Abstract 502: Resynchronization of Separated Rat Cardiomyocyte Fields Using Genetically Modified Human Ventricular Scar Fibroblasts: A Novel Approach in Reducing Dyssynchrony.
Background: Non-response to cardiac resynchronization therapy (CRT) is associated with the presence of slow or non-conducting scar tissue. Genetic modification of scar tissue, aimed at improving conduction, may be a novel approach to achieve effective resynchronization of cardiac tissue. Therefore we studied in a co-culture model the feasibility of resynchronization using genetically modified human ventricular scar fibroblasts (hVSFs).
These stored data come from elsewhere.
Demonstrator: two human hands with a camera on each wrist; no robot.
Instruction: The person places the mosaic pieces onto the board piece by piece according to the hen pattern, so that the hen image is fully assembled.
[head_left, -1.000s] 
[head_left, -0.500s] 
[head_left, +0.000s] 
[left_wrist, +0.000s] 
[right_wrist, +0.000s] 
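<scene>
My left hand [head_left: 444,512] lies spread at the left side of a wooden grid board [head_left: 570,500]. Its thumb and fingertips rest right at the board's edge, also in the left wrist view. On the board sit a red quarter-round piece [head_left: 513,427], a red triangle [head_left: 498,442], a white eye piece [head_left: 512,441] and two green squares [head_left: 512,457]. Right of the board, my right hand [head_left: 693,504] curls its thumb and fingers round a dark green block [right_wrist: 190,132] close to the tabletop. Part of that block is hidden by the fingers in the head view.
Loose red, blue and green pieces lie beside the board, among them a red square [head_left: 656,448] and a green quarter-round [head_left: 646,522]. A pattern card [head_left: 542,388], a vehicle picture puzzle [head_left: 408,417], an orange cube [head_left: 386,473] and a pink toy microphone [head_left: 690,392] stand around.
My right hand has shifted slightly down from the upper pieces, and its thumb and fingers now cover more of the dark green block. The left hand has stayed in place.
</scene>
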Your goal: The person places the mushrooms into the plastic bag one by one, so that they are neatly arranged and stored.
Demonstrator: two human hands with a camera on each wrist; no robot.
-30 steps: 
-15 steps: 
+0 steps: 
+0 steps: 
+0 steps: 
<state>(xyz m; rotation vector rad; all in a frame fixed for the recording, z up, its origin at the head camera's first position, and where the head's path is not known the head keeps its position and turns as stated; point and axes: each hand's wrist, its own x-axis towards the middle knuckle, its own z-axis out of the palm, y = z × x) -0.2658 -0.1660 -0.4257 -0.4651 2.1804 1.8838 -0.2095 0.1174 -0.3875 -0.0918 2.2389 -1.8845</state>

Methods: hVSFs were transduced with lentivirus vectors either expressing the gene encoding for the cardiac transcription factor Myocardin (MyoC), or LacZ as control. A standardized in vitro model was used to investigate the effects of forced expression of MyoC in hVSFs on the resynchronization of two rat cardiomyocyte (CMC) fields, separated by a strip of hVSFs, and cultured on micro-electrode arrays. Also, the effects of MyoC expression on the capacity of hVSFs to serve as pacing site were studied using an external pipette electrode. MyoC-dependent gene activation in hVSFs was further examined by genetic and immunohistochemical analysis.
Results: Forced MyoC expression in hVSFs decreased dyssynchrony between the two CMC fields (control hVSFs: 27.6±0.2 ms, n=11, vs MyoC-hVSFs: 3.6±0.3 ms, n=11, at day 8, p<0.01). Conduction velocity across MyoC-hVSFs increased to 18±1.2 cm/s at day 8 (p<0.01 vs control hVSFs), thereby reaching values of CMCs. In addition, MyoC-hVSFs could be electrically stimulated, resulting in simultaneous activation of the two adjacent CMC fields, this in contrast to stimulation of control hVSFs. Importantly, forced MyoC expression in hVSFs led to a time-dependent upregulation of the expression or induction of various cardiac ion channel genes (e.g. SCN5A and CACNA1C) and those of connexins (Cx40 and Cx45).
Conclusions: Forced MyoC gene expression in hVSFs allowed electrical stimulation of these cells and endowed the capability to conduct an electrical impulse over a considerable distance, both resulting in resynchronization of two separated CMC fields. Both phenomena are most likely mediated by MyoC-induced expression of ion channels, involved in excitation, and the expression of connexins, mediating intra-cellular electrical coupling.